Instructions to follow: With no addition or omission, return the entries below.

Exercise data:
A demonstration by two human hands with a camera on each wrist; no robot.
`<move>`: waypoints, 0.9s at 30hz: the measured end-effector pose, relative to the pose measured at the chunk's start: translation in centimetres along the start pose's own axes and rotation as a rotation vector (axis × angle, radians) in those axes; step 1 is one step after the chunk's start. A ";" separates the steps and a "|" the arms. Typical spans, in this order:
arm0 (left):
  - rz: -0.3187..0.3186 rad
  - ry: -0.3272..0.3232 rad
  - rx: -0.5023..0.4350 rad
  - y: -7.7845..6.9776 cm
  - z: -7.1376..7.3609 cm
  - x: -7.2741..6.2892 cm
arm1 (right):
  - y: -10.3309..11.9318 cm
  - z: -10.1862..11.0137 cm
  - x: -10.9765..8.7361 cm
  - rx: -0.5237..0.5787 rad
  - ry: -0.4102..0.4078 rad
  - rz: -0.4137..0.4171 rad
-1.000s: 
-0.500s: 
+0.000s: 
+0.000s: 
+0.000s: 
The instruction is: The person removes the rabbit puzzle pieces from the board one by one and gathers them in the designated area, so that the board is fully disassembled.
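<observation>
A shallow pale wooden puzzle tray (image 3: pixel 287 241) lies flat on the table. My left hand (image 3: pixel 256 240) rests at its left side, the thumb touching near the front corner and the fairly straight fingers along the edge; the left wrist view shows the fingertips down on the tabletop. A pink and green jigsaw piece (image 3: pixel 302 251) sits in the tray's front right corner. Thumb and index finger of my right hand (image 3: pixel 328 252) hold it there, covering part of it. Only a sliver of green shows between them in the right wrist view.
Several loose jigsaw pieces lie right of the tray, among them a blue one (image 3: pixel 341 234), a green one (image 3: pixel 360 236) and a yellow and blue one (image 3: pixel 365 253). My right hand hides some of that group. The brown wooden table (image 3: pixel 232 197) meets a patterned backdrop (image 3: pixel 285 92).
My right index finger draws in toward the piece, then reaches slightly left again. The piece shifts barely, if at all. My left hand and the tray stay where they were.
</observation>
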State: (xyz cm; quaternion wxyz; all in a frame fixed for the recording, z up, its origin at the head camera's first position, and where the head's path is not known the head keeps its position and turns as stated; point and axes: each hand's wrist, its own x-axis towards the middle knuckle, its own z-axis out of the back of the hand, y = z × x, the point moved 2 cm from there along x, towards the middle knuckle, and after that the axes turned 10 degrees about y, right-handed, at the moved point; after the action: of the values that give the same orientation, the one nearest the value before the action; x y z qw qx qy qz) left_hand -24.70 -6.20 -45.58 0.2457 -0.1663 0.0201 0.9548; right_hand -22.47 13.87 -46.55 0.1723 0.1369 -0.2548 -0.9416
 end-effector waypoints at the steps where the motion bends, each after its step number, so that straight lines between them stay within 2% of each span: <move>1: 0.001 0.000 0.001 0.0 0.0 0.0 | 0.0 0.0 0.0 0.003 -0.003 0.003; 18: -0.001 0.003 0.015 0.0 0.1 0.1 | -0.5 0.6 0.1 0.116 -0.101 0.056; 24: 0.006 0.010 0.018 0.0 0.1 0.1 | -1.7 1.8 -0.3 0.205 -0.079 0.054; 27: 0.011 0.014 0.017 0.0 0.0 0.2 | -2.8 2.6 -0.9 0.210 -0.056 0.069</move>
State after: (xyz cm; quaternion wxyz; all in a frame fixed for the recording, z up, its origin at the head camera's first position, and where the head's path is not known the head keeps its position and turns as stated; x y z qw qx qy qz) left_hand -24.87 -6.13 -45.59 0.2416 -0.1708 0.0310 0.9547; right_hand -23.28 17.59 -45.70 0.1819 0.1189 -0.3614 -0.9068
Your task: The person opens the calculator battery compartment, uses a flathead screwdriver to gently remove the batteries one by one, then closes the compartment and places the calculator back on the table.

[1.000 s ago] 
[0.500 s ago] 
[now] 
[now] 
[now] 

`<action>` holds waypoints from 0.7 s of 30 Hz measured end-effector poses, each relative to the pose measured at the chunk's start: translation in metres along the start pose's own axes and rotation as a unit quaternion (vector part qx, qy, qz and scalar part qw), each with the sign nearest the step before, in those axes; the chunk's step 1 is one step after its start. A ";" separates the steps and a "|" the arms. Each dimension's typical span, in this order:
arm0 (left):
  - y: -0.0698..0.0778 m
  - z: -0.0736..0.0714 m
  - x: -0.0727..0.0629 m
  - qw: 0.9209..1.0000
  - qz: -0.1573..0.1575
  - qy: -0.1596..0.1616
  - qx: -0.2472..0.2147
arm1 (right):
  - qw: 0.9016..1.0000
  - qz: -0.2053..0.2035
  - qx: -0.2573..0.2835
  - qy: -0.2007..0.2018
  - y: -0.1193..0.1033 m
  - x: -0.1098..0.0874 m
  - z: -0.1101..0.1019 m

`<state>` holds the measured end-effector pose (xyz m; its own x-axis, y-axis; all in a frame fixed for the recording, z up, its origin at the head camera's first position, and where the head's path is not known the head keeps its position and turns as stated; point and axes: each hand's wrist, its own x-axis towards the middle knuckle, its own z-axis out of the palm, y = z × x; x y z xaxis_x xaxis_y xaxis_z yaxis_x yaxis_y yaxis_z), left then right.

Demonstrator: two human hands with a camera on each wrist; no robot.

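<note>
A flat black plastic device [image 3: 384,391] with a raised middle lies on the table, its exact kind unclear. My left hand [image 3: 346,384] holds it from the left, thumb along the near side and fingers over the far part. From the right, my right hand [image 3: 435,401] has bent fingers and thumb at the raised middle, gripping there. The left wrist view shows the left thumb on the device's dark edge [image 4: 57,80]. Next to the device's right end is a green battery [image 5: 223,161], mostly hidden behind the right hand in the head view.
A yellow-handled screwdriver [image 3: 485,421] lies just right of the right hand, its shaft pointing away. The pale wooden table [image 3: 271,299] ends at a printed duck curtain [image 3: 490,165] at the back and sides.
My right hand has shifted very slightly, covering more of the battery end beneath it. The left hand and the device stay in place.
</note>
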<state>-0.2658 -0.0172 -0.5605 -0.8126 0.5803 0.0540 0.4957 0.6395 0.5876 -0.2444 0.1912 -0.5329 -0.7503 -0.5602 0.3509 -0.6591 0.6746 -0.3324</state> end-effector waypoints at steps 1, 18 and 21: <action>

Task output:
A demonstration by two human hands with a camera on each wrist; no robot.
`<move>`: waypoints, 0.9s at 30hz: the measured end-effector pose, relative to the pose measured at the chunk's start: translation in centimetres along the start pose's own axes and rotation as a rotation vector (axis × angle, radians) in those axes; step 1 is one step after the chunk's start. A ";" separates the steps and a "|" the arms. Typical spans, in this order:
arm0 (left):
  - rz: -0.3187..0.3186 rad
  - ry: -0.3272..0.3232 rad
  - rx: -0.5023..0.4350 rad
  - y: -7.7845..6.9776 cm
  - z: -7.1376..7.3609 cm
  - x: -7.2741..6.2892 cm
arm1 (right):
  - y: -10.3309..11.9318 cm
  - z: -10.1862..11.0137 cm
  - x: -10.9765..8.7361 cm
  - rx: -0.5237..0.5787 rad
  - ry: -0.4102..0.4078 rad
  - rz: -0.4137..0.4171 rad
-1.000s: 
-0.500s: 
+0.000s: 
+0.000s: 
+0.000s: 
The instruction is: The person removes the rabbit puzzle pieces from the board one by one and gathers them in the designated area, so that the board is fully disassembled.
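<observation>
A shallow pale wooden puzzle tray (image 3: pixel 287 241) lies flat on the table. My left hand (image 3: pixel 256 240) rests at its left side, the thumb touching near the front corner and the fairly straight fingers along the edge; the left wrist view shows the fingertips down on the tabletop. A pink and green jigsaw piece (image 3: pixel 302 251) sits in the tray's front right corner. Thumb and index finger of my right hand (image 3: pixel 328 252) hold it there, covering part of it. Only a sliver of green shows between them in the right wrist view.
Several loose jigsaw pieces lie right of the tray, among them a blue one (image 3: pixel 341 234), a green one (image 3: pixel 360 236) and a yellow and blue one (image 3: pixel 365 253). My right hand hides some of that group. The brown wooden table (image 3: pixel 232 197) meets a patterned backdrop (image 3: pixel 285 92).
My right index finger draws in toward the piece, then reaches slightly left again. The piece shifts barely, if at all. My left hand and the tray stay where they were.
</observation>
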State: (xyz cm; quaternion wxyz; all in a frame fixed for the recording, z up, its origin at the head camera's first position, and where the head's path is not known the head keeps its position and turns as stated; point and axes: each hand's wrist, its own x-axis towards the middle knuckle, its own z-axis out of the back of the hand, y = z × x, the point moved 2 cm from there along x, towards the middle knuckle, and after that the axes turned 10 degrees about y, right-handed, at the moved point; after the action: of the values that give the same orientation, the one nearest the value before the action; x y z qw qx qy qz) left_hand -24.70 -6.20 -45.58 0.2457 -0.1663 0.0201 0.9548; right_hand -22.47 13.87 -46.55 0.1723 0.1369 -0.2548 -0.9416
 end-effector waypoints at the steps where the motion bends, each after its step number, so that straight lines between them stay within 2% of each span: <move>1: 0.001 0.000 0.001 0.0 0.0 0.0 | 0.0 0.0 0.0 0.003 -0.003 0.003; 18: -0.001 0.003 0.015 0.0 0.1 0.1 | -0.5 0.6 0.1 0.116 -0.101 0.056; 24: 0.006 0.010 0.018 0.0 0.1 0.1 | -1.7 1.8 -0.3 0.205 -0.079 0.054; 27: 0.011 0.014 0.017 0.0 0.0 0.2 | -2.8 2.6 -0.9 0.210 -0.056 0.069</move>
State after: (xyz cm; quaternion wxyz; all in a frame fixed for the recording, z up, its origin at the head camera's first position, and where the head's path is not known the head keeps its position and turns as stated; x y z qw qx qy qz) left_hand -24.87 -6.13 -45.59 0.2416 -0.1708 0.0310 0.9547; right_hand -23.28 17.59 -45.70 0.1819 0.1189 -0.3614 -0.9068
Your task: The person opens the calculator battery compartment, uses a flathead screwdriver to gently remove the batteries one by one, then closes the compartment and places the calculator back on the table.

[1.000 s ago] 
[0.500 s ago] 
[now] 
[now] 
[now] 

`<action>` holds waypoints from 0.7 s of 30 Hz measured end-effector poses, each relative to the pose measured at the chunk's start: translation in metres along the start pose's own axes and rotation as a unit quaternion (vector part qx, qy, qz and scalar part qw), each with the sign nearest the step before, in those axes; the chunk's step 1 is one step after its start. A ";" separates the steps and a "|" the arms. Each dimension's typical span, in this order:
arm0 (left):
  - y: -0.0698..0.0778 m
  - z: -0.0736..0.0714 m
  - x: -0.0727..0.0629 m
  - qw: 0.9209..1.0000
  - qz: -0.1573..0.1575
  - qy: -0.1596..0.1616
  - qx: -0.2472..0.2147
arm1 (right):
  - qw: 0.9016..1.0000
  - qz: -0.2053..0.2035
  - qx: -0.2573..0.2835
  - qy: -0.2007..0.2018
  - y: -0.1193..0.1033 m
  - x: -0.1098..0.0874 m
  - z: -0.1101..0.1019 m

`<state>` holds the measured end-effector pose (xyz m; its own x-axis, y-axis; all in a frame fixed for the recording, z up, its origin at the head camera's first position, and where the head's path is not known the head keeps its position and turns as stated; point and axes: each hand's wrist, its own x-axis towards the middle knuckle, its own z-axis out of the palm, y = z × x; x y z xaxis_x xaxis_y xaxis_z yaxis_x yaxis_y yaxis_z), left then right.

Demonstrator: two human hands with a camera on each wrist; no robot.

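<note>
A flat black plastic device [image 3: 384,391] with a raised middle lies on the table, its exact kind unclear. My left hand [image 3: 346,384] holds it from the left, thumb along the near side and fingers over the far part. From the right, my right hand [image 3: 435,401] has bent fingers and thumb at the raised middle, gripping there. The left wrist view shows the left thumb on the device's dark edge [image 4: 57,80]. Next to the device's right end is a green battery [image 5: 223,161], mostly hidden behind the right hand in the head view.
A yellow-handled screwdriver [image 3: 485,421] lies just right of the right hand, its shaft pointing away. The pale wooden table [image 3: 271,299] ends at a printed duck curtain [image 3: 490,165] at the back and sides.
My right hand has shifted very slightly, covering more of the battery end beneath it. The left hand and the device stay in place.
</note>
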<state>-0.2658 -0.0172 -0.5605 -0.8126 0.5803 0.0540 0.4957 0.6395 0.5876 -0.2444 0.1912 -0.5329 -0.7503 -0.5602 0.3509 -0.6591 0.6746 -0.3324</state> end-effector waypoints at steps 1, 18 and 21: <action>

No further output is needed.